# WHAT IS REQUIRED
Nothing but the listing below, retyped exactly, should appear in the answer.

# MATERIAL PROVIDED
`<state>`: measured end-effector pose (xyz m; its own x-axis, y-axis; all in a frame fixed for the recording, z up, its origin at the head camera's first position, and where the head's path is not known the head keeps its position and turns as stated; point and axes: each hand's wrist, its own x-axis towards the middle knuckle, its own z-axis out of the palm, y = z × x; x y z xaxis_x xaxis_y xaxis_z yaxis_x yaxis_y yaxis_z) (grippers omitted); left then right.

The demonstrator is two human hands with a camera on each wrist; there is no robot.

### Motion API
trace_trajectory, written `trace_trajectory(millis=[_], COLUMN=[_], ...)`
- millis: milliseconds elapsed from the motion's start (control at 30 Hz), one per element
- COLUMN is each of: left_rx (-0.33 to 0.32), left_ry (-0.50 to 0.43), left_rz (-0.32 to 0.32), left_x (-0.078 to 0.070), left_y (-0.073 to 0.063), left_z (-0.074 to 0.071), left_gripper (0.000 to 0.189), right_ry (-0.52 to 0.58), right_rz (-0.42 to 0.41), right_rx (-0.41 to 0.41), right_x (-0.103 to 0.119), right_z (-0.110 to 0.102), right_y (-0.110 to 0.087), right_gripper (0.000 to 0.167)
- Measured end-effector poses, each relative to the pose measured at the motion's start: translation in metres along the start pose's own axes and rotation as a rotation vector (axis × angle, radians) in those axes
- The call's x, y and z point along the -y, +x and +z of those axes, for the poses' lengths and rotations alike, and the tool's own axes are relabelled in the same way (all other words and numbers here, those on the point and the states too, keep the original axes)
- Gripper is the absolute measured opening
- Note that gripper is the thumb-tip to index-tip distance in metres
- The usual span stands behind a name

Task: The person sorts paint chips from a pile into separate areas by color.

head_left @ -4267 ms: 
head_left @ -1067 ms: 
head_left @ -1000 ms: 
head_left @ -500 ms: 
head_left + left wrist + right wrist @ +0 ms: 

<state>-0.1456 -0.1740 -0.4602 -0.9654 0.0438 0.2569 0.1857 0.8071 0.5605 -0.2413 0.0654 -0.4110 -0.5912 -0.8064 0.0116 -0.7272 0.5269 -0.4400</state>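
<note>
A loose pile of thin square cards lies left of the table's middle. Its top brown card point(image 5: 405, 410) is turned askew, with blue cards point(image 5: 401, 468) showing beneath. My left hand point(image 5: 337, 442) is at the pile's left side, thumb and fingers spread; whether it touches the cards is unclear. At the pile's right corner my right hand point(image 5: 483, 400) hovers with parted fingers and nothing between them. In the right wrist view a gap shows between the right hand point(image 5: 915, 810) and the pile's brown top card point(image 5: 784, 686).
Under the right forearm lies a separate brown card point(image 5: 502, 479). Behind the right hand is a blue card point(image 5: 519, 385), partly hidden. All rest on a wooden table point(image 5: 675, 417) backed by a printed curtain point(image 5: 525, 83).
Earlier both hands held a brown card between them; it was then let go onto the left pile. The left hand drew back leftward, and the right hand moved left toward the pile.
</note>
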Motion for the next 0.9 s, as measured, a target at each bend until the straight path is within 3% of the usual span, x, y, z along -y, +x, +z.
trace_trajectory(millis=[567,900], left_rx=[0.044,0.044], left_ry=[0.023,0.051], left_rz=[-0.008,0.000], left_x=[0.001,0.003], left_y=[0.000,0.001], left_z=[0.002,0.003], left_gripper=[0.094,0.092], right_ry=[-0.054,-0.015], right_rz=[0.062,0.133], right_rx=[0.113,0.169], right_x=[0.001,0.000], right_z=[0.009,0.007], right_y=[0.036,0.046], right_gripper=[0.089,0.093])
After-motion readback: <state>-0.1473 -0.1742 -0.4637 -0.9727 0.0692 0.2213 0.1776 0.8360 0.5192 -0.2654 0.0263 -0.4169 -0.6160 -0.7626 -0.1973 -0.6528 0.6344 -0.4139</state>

# ANSWER SPACE
`<state>`: measured end-effector pose (xyz m; its own x-axis, y-axis; all in a frame fixed for the recording, z up, its origin at the head camera's first position, and where the head's path is not known the head keeps its position and turns as stated; point and axes: each hand's wrist, its own x-axis towards the middle knuckle, its own z-axis out of the palm, y = z × x; x y z xaxis_x xaxis_y xaxis_z yaxis_x yaxis_y yaxis_z) (grippers omitted); left then right.

The demonstrator is two human hands with a camera on each wrist; there is no robot.

### Motion API
trace_trajectory, written `trace_trajectory(millis=[_], COLUMN=[_], ...)`
- millis: milliseconds elapsed from the motion's start (control at 30 Hz), one per element
- COLUMN is each of: left_rx (-0.33 to 0.32), left_ry (-0.50 to 0.43), left_rz (-0.32 to 0.32), left_x (-0.078 to 0.070), left_y (-0.073 to 0.063), left_z (-0.074 to 0.071), left_gripper (0.000 to 0.189), right_ry (-0.52 to 0.58), right_rz (-0.42 to 0.41), right_rx (-0.41 to 0.41), right_x (-0.103 to 0.119), right_z (-0.110 to 0.102), right_y (-0.110 to 0.087), right_gripper (0.000 to 0.167)
- Measured end-effector poses, each relative to the pose measured at the motion's start: translation in metres along the start pose's own axes and rotation as a rotation vector (axis × angle, radians) in those axes
- The call's x, y and z point along the -y, +x and +z of those axes, for the poses' lengths and rotations alike, and the tool's own axes are relabelled in the same way (all other words and numbers here, those on the point and the states too, keep the original axes)
- Gripper is the absolute measured opening
- Note that gripper is the thumb-tip to index-tip distance in metres
- The usual span stands behind a name

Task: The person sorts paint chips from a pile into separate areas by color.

head_left @ -4267 ms: 
head_left @ -1067 ms: 
head_left @ -1000 ms: 
head_left @ -500 ms: 
head_left + left wrist + right wrist @ +0 ms: 

<state>-0.1456 -0.1740 -0.4602 -0.9654 0.0438 0.2569 0.1857 0.8071 0.5605 -0.2413 0.0654 -0.4110 -0.5912 -0.8064 0.0116 -0.7272 0.5269 -0.4400</state>
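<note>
A loose pile of thin square cards lies left of the table's middle. Its top brown card point(image 5: 405, 410) is turned askew, with blue cards point(image 5: 401, 468) showing beneath. My left hand point(image 5: 337, 442) is at the pile's left side, thumb and fingers spread; whether it touches the cards is unclear. At the pile's right corner my right hand point(image 5: 483, 400) hovers with parted fingers and nothing between them. In the right wrist view a gap shows between the right hand point(image 5: 915, 810) and the pile's brown top card point(image 5: 784, 686).
Under the right forearm lies a separate brown card point(image 5: 502, 479). Behind the right hand is a blue card point(image 5: 519, 385), partly hidden. All rest on a wooden table point(image 5: 675, 417) backed by a printed curtain point(image 5: 525, 83).
Earlier both hands held a brown card between them; it was then let go onto the left pile. The left hand drew back leftward, and the right hand moved left toward the pile.
</note>
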Motion for the next 0.9 s, as measured, a target at each bend until the straight path is within 3% of the usual span, x, y, z along -y, +x, +z.
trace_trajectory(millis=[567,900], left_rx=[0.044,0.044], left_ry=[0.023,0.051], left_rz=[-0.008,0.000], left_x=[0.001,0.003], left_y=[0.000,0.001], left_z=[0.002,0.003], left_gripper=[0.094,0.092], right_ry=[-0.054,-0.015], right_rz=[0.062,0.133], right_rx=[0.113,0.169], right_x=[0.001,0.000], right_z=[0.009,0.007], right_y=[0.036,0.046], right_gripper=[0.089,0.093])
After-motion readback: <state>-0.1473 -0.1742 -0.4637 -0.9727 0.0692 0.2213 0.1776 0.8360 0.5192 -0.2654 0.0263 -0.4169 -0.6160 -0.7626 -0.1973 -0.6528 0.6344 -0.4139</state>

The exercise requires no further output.